WORK TO BE COMPLETED:
Find and copy each line of the data that includes "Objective".

(Data extracted from a collection)
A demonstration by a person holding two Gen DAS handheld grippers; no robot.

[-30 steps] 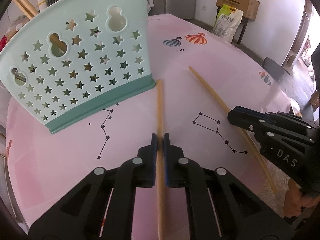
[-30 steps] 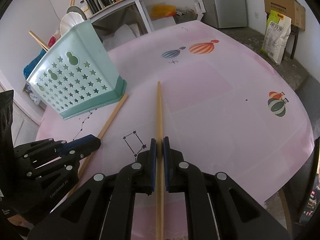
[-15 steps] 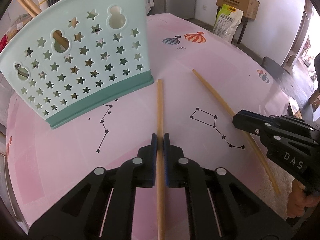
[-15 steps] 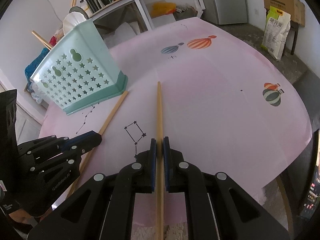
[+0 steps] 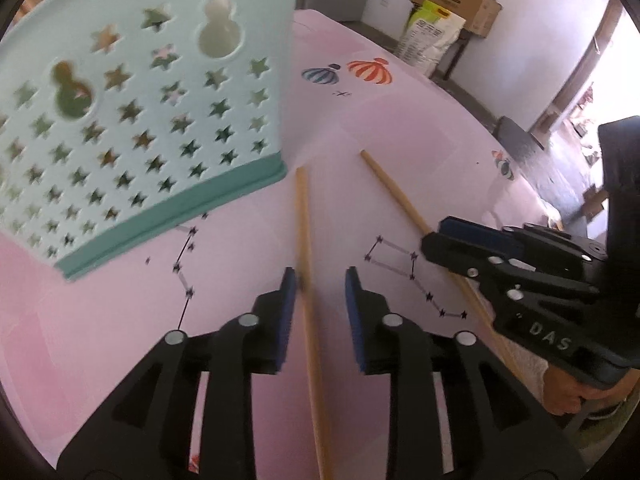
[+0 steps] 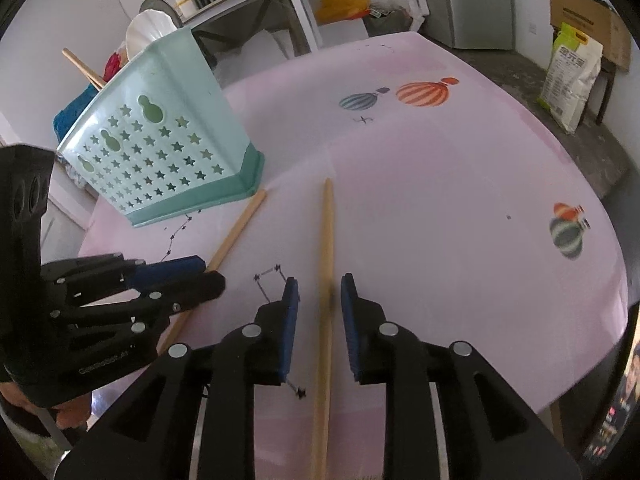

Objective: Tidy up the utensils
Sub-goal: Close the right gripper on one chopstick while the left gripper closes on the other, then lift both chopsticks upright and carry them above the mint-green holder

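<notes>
Close by, the left gripper (image 5: pixel 320 284) has just been letting its blue pads spread apart. One long thin wooden chopstick (image 5: pixel 306 264) lies loose between them, brushing the left pad. At about three o'clock from it, the right gripper (image 6: pixel 319 292) has also just been spreading its pads, and a second wooden chopstick (image 6: pixel 326 264) lies loose between those, not squeezed.

I count two chopsticks on the pink table cover with balloon pictures (image 6: pixel 440 200), both pointing away toward twelve o'clock. They look light, stiff and smooth, so they may roll or slip. I think pinching near the middle would work best.

Farther off, at eleven o'clock, stands one mint-green plastic basket with star-shaped holes (image 6: pixel 160 152). More sticks poke out behind it.
</notes>
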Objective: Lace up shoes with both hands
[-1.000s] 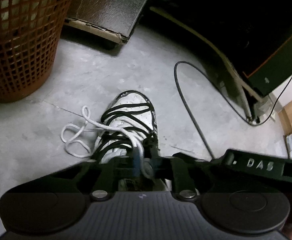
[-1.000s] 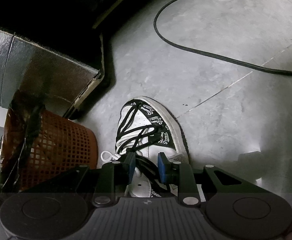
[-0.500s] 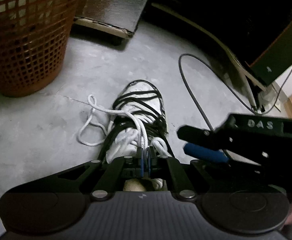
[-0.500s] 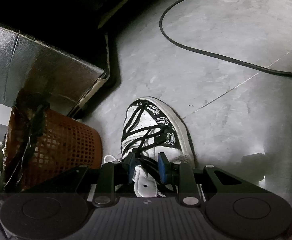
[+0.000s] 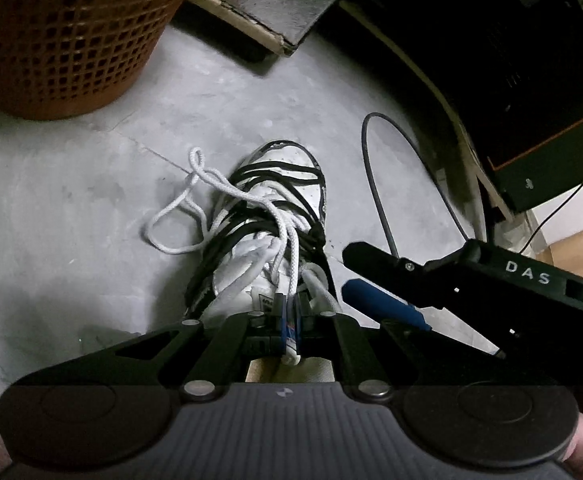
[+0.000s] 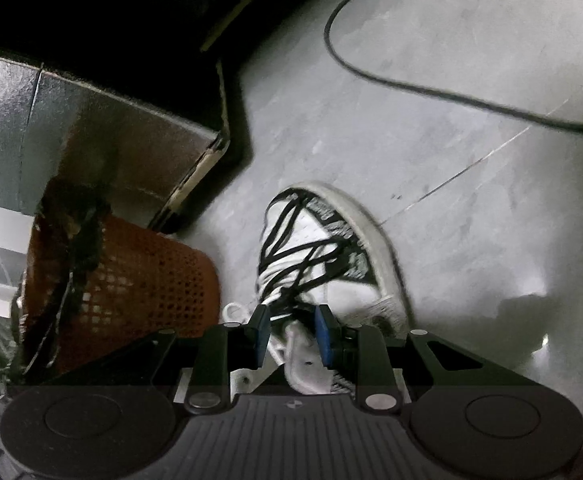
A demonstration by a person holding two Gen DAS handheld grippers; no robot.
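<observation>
Shoe (image 5: 279, 216) is sitting on the grey floor (image 5: 71, 208), toe pointing away from both cameras, white upper with black trim. Black laces (image 5: 275, 172) are already crisscrossing the front, looking messy and loose rather than neat. White lace (image 5: 227, 188) is only partly in: it is running over the tongue area while a long loop of it is trailing off onto the floor on the left-view left side of the shoe. Judging from this, lacing is underway, with threading of the upper eyelets, tightening and a knot probably left to do.

Left claw (image 5: 289, 316) is sitting right at the ankle end of the shoe, jaws together and clamped on a strand of the white lace, which is running up out of the pads toward the tongue. Right claw (image 6: 289, 332) is hanging just over the shoe's collar, jaws apart, with tongue and lace strands showing between the blue pads (image 6: 323, 336); nothing is looking pinched there. In the left view, the right claw is coming in from the right, just beside the shoe.

Orange mesh basket (image 5: 67, 36) is standing well apart at far left; a black cable (image 5: 375, 184) is curving on the floor right of the shoe.
</observation>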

ANSWER TO THIS EXERCISE:
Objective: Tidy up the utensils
Objective: Lace up shoes with both hands

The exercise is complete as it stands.